What you have to do —
Return, word for word, only the lines of the data below that lie between the line with "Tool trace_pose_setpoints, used" and the line with "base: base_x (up", those two lines included.

Extracted data —
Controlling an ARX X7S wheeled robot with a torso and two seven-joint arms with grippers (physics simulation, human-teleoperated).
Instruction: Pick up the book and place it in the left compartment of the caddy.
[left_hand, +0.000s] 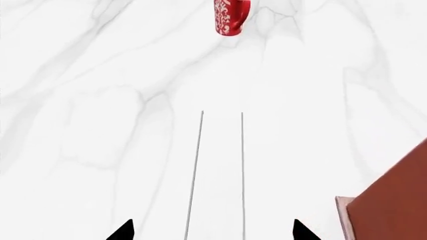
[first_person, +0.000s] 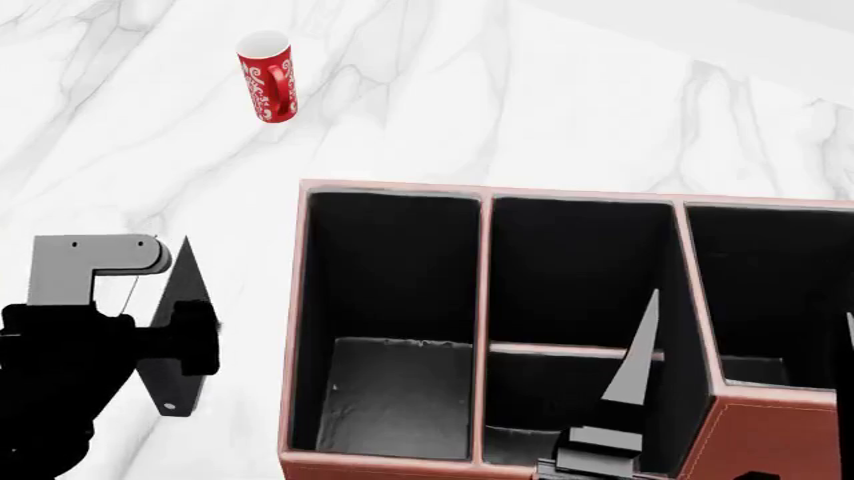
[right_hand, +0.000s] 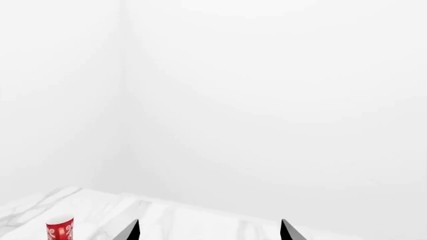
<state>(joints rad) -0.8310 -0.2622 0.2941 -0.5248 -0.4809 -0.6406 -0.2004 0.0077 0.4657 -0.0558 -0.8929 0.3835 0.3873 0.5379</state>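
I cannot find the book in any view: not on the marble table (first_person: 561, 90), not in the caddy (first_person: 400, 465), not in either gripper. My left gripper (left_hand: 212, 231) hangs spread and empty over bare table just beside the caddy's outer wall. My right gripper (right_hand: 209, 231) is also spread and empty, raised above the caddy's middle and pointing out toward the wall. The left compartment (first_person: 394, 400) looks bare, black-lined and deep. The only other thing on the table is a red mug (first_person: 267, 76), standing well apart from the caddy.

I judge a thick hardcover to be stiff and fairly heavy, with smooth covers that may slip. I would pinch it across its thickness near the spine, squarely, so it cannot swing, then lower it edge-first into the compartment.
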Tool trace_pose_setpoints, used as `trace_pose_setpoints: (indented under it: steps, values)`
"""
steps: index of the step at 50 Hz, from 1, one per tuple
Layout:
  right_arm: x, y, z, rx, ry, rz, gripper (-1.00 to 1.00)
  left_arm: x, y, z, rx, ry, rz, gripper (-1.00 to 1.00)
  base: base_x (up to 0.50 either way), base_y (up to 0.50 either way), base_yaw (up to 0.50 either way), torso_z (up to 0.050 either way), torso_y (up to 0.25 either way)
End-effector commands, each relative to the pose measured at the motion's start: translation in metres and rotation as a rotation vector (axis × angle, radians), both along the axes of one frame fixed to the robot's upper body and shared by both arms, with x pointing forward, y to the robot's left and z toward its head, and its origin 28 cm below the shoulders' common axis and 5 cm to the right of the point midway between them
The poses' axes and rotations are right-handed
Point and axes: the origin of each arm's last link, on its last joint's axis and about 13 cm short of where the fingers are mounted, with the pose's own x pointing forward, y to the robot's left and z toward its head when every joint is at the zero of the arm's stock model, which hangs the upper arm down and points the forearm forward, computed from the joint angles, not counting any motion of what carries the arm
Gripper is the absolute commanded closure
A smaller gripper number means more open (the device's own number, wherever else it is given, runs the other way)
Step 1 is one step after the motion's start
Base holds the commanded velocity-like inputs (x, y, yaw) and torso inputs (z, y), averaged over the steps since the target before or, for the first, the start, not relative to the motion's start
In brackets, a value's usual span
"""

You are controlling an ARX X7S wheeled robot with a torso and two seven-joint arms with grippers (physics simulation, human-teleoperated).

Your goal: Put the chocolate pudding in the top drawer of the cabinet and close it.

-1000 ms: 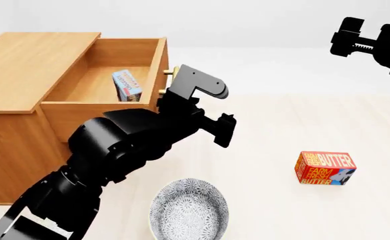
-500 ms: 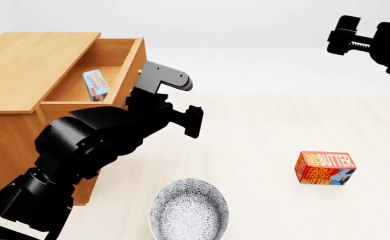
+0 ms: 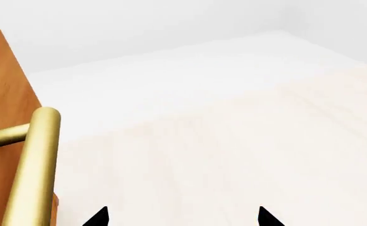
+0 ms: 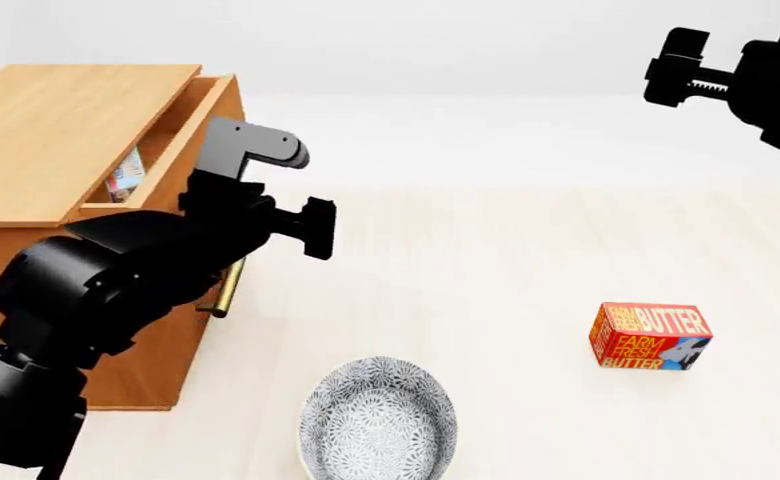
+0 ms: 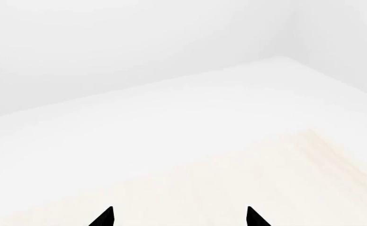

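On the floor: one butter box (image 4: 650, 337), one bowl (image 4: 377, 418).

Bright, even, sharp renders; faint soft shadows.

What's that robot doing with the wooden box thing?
The robot's left arm is at the front of the top drawer of the cabinet. The drawer is open only a crack, and the chocolate pudding shows inside through the gap. The left end effector is open beside a brass handle, not gripping it. The right end effector is open, raised off to the side. A butter box and a patterned bowl sit untouched on the table.
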Motion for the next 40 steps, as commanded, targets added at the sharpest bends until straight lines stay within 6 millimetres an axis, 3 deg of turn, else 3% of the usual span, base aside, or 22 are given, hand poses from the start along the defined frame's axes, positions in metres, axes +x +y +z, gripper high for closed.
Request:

Task result —
Tool trace_pose_setpoints, used as `trace_pose_setpoints: (indented under it: steps, values)`
"""
steps: index of the step at 50 Hz, from 1, one per tuple
Layout:
  right_arm: x, y, z, rx, ry, rz, gripper (-1.00 to 1.00)
  left_arm: x, y, z, rx, ry, rz, gripper (-1.00 to 1.00)
  base: base_x (up to 0.50 either way), base_y (up to 0.50 either way), base_yaw (up to 0.50 either way), torso_z (up to 0.050 either way), torso_y (up to 0.25 either way)

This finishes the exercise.